My brother did exactly as promised. He bought me a small thatch-roof house on the edge of a hot spring resort on the coast, four or five hours south by train from the town where I was born and raised. The climate here is unusually warm for the Tohoku region. Though the house has five rooms, it’s quite old, with peeling walls and worm-eaten pillars, seemingly beyond repair. My brother also hired a woman to look after me, an ugly crone twice my age with dreadful faded hair.

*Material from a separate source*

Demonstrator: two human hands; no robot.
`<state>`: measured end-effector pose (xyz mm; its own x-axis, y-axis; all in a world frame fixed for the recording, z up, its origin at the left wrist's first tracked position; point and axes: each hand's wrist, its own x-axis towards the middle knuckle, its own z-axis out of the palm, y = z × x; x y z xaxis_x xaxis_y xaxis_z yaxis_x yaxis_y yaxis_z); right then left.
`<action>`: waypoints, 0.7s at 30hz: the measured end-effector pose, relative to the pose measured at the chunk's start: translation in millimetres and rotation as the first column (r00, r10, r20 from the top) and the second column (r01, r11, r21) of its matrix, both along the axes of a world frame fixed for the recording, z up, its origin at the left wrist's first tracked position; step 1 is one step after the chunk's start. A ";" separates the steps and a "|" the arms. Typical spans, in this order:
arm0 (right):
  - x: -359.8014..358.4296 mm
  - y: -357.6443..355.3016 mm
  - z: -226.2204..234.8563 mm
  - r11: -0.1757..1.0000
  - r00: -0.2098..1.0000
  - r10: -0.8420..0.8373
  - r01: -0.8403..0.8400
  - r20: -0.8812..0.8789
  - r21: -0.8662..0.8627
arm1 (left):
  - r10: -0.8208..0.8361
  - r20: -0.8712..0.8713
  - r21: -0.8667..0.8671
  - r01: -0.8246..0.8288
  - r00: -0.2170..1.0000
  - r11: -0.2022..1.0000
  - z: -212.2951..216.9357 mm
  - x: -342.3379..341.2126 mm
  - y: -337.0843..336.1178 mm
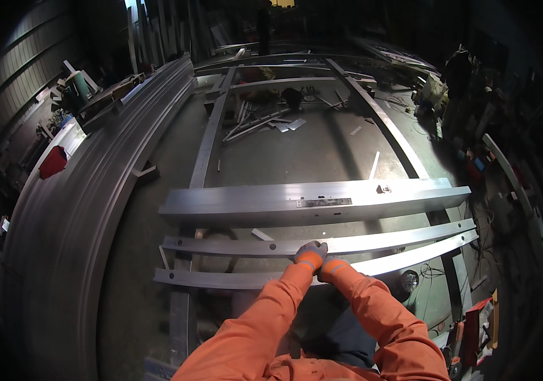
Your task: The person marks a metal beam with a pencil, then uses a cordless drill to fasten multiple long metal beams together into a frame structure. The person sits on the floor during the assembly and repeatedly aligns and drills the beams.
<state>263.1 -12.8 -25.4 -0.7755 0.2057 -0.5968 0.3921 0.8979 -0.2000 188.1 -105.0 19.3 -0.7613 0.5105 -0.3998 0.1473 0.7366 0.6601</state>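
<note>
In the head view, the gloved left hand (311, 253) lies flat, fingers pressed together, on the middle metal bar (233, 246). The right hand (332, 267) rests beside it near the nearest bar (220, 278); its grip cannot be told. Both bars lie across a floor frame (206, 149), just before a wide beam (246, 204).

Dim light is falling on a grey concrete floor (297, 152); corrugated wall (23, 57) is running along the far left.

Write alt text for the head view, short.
Two gloved hands, left hand and right hand, meet on long metal bars laid across a frame on a workshop floor. A wider metal beam lies beyond; more beams are stacked left.
</note>
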 end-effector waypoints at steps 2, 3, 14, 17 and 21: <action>-5.3 -8.7 17.5 0.999 0.999 0.026 -0.027 0.027 0.038 | 0.085 0.172 0.346 -0.141 0.981 0.927 -40.2 -8.7 -18.1; -16.6 -31.2 35.6 0.995 0.996 0.084 -0.085 0.023 0.045 | 0.143 0.139 0.476 -0.193 0.980 0.858 -91.8 -33.1 -55.4; 9.7 -31.3 66.9 0.987 0.981 -0.136 0.122 0.139 0.106 | -0.435 -0.161 -0.626 0.249 0.886 0.739 -125.8 -59.3 -279.3; 10.1 -28.1 55.5 0.990 0.990 -0.091 0.077 0.111 0.119 | -0.520 -0.120 -0.657 0.326 0.845 0.680 -132.4 -76.1 -274.5; 22.7 -16.3 13.0 0.983 0.999 -0.011 0.002 0.049 0.186 | -0.598 -0.129 -0.615 0.409 0.791 0.674 -128.1 -89.1 -262.6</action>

A little more than three years has gone by. In that time, Tetsu, the old woman, has violated me several times in a bizarre way. Now and then we quarrel like a married couple. My chest ailment is sometimes better and sometimes worse, and my weight fluctuates up and down. Sometimes I cough blood. Yesterday I sent Tetsu to the pharmacy to buy the sedative Calmotine. She came back with a box of a different shape from the usual one, but I didn’t think anything of it. I took ten pills before bed but never got the least bit sleepy, which seemed odd. Then my stomach cramped and I went to the toilet, where I had an explosive bout of diarrhea. I went three more times after that. Suspicious, I checked the box and found I’d taken Henomotine, a laxative.

I lay face up on my futon with a hot-water bottle on my stomach and started to scold Tetsu—“Hey, these aren’t sleeping pills, they’re laxatives!”—but got the giggles and couldn’t finish. “Total wreck” must be a comic noun. I took laxatives to go to sleep.

Now I am neither happy nor unhappy. Everything passes.

This is the one truth I have gleaned from human society, where I have lived as in a hell of screaming agony.

Everything passes.

This year I’ll be twenty-seven. My hair has turned so gray that people generally think I’m over forty.